I just can't even.  I'm done.  I want to run over the Mary Sue heroine, lose the Plot Moppet daughter in the woods, drop the hero off at the nearest remote cave to live out his hermit days and burn this book to the ground.  Merry frickin' Christmas and a bah humbug to you.

Final Grade = D 

December 20, 2017

#TBRChallenge 2017: Christmas With Her Boss

http://www.amazon.com/exec/obidos/ASIN/B0041KLELY/themisaofsupe-20
The Book: Christmas with her Boss by Marion Lennox

The Particulars: Contemporary romance, Harlequin Romance #4205, 2010, Out of Print, Available in Digital

Why Was It In Wendy's TBR?:  It was recommended by someone.  I want to say Sunita?  However, I unearthed it from the depths of the print TBR because Miss Bates has been championing Lennox of late and we tend to be simpatico when it comes to Harlequin.
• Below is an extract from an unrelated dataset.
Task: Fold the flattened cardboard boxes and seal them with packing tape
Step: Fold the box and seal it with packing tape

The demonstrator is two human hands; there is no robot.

The Review: Sweet baby, sleeping in the manger, Christmas morning Jesus - where has Marion Lennox been all my life?  Oh, writing a bazillion books for Harlequin.  You've just never read her before Wendy.  You dunderhead.  What a way to end the TBR Challenge for 2017.  Finding a huge backlist I want to glom.

Meg Jardine is in a panic.  She's a personal assistant to billionaire businessman WS McMaster for when he's in his Australian office.  He's a demanding boss who expects a PA to be at his beck and call and keep things running smoothly.  A high pressure job but ideal for Meg's life circumstances.  Her current task is to get him back to Manhattan in time for Christmas.  Minor problem: an air traffic controller's strike.  All flights are grounded.  There is literally no way Mr. McMaster is getting out of Australia.  On top of that, because of all the grounded flights the hotels are booked solid.  She is well and truly screwed...and not in a good way.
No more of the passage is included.